PROBLEM TO WORK ON: Copy all lines of the listing that include the string "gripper".

DATASET EXCERPT:
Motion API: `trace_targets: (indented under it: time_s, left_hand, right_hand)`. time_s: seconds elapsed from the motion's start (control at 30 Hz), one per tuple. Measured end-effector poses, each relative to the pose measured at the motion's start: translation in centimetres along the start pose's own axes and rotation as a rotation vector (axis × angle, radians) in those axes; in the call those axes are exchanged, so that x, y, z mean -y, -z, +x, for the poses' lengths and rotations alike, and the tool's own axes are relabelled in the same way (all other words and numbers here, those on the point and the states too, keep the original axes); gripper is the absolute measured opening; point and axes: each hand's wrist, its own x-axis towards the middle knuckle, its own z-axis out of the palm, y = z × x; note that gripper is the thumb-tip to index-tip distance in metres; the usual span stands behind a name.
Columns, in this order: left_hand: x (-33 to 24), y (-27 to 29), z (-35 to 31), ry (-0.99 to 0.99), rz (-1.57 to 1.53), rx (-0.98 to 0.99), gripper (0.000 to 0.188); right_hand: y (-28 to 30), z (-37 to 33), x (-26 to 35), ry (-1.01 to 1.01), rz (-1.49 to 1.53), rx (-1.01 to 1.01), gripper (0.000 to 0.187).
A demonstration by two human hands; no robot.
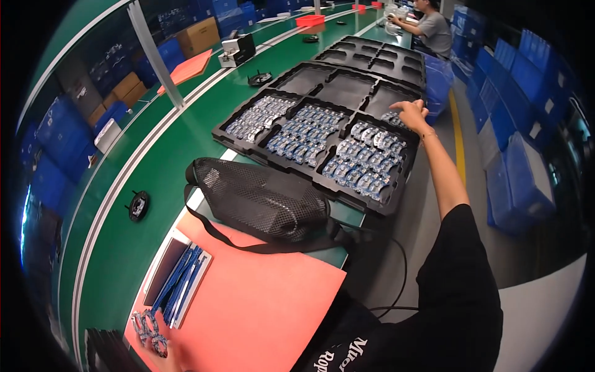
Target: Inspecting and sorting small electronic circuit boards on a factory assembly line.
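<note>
Near the lower left edge, my left hand point(172, 358) is partly blurred and closed on a few small curved circuit boards point(149, 327), beside an open box of blue strips point(180, 279). My right hand point(411, 115) reaches far out over the right side of a black compartment tray point(297, 175). Its fingers are apart and I see nothing held in them. Just under that hand lie a few circuit boards point(392, 118) in a rear compartment. Rows of the same blue-and-silver boards point(365, 160) fill the front compartments.
A black mesh waist bag point(260, 201) lies between the tray and the orange-pink mat point(260, 304). Left of it runs a green conveyor point(111, 248) with a black round part point(139, 206). Blue bins point(527, 180) stand at right; a co-worker point(434, 31) sits far back.
</note>
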Motion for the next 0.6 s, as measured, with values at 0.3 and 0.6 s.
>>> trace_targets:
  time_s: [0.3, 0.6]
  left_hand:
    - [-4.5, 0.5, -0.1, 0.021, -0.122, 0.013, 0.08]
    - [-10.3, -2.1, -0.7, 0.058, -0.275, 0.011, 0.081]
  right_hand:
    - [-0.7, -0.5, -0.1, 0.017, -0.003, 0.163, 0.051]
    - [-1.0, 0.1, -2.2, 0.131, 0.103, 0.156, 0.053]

REPLY:
Motion API: `trace_targets: (indented under it: time_s, left_hand, right_hand)`. time_s: seconds elapsed from the motion's start (control at 30 Hz), one per tuple. Measured end-effector poses, each relative to the pose measured at the motion's start: translation in centimetres along the start pose's own axes and rotation as a rotation vector (axis × angle, radians) in those axes; in the call those axes are exchanged, so that x, y, z mean -y, -z, +x, for the poses' lengths and rotations alike, and the tool's own axes are relabelled in the same way (all other words and numbers here, those on the point and the states too, keep the original axes); gripper is the absolute measured opening; point and axes: each hand's wrist, its own x-axis towards the middle knuckle, its own z-axis out of the palm, y = z × x; note that gripper is the thumb-tip to index-tip distance in metres; the usual span stands behind a name.
Columns, in this order: left_hand: x (-33 to 24), y (-27 to 29), z (-35 to 31), ry (-0.99 to 0.99), rz (-1.57 to 1.53), rx (-0.98 to 0.99), gripper (0.000 to 0.188); right_hand: y (-28 to 30), z (-37 to 33), x (-26 to 35), ry (-1.01 to 1.01), rz (-1.49 to 1.53), rx (-1.01 to 1.01), gripper (0.000 to 0.187).

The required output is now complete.